Please write out exactly, and only, the lines from the first in the material below to the line containing "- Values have", both included.
*** Begin section ***
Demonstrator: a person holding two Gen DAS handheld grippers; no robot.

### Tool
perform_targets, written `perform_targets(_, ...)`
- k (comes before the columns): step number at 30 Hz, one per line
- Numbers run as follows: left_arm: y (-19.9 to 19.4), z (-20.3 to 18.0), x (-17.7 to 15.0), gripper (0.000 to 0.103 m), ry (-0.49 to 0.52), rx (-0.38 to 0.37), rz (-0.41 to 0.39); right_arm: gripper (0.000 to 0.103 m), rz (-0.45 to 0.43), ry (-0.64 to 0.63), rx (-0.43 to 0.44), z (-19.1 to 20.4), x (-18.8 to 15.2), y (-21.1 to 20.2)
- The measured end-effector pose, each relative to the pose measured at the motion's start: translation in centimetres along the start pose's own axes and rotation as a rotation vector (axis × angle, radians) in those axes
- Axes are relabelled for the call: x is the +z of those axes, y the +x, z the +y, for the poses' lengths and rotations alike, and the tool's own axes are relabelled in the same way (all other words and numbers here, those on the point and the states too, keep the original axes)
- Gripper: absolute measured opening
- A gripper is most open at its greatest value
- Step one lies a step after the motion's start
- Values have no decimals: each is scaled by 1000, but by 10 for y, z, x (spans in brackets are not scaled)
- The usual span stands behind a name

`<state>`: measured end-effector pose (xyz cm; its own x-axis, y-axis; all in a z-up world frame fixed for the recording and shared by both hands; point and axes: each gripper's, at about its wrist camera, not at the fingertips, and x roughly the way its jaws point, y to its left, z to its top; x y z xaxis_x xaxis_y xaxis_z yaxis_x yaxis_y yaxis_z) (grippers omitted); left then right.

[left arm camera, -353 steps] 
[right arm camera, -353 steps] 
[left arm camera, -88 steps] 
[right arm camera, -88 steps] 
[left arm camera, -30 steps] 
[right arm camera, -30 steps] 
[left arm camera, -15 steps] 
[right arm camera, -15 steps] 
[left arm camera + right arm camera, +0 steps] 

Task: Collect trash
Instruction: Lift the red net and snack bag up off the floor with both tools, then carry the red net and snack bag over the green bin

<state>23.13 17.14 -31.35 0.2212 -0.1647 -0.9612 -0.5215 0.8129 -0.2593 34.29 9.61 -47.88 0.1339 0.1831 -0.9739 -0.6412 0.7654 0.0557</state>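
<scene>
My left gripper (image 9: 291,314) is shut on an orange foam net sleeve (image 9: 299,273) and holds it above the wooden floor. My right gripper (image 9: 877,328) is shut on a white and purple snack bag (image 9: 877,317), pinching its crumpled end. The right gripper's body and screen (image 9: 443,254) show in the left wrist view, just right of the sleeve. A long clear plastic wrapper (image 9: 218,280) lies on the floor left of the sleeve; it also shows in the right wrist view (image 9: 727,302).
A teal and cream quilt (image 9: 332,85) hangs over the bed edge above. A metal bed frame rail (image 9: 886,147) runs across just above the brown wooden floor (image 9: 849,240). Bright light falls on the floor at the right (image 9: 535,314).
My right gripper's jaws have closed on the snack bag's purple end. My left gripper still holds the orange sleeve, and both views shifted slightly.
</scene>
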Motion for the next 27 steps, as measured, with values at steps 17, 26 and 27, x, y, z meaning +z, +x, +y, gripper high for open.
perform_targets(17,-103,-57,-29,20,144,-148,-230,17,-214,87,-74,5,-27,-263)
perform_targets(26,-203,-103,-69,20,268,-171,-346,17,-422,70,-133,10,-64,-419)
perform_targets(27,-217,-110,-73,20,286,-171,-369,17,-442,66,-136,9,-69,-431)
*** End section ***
[Task answer]
Demonstrator: a person holding two Gen DAS handheld grippers; no robot.

### Tool
perform_targets, written `perform_targets(_, ...)`
- k (comes before the columns): step number at 30 Hz, one per line
- Numbers run as follows: left_arm: y (-19.9 to 19.4), z (-20.3 to 18.0), x (-17.7 to 15.0), gripper (0.000 to 0.103 m), ry (-0.49 to 0.52), rx (-0.38 to 0.37), rz (-0.41 to 0.39); right_arm: gripper (0.000 to 0.103 m), rz (-0.45 to 0.43), ry (-0.64 to 0.63), rx (-0.43 to 0.44), z (-19.1 to 20.4), x (-18.8 to 15.2), y (-21.1 to 20.2)
- The measured end-effector pose, each relative to the pose measured at the motion's start: translation in centimetres along the start pose's own axes and rotation as a rotation vector (axis × angle, radians) in those axes
- Axes are relabelled for the call: x is the +z of those axes, y the +x, z the +y, for the poses' lengths and rotations alike, and the tool's own axes are relabelled in the same way (all other words and numbers here, those on the point and the states too, keep the original axes)
- Gripper: absolute measured opening
- A gripper is most open at its greatest value
- Step one lies a step after the motion's start
- Values have no decimals: each is scaled by 1000, but by 10 for y, z, x (spans in brackets are not scaled)

Nothing else belongs to this answer.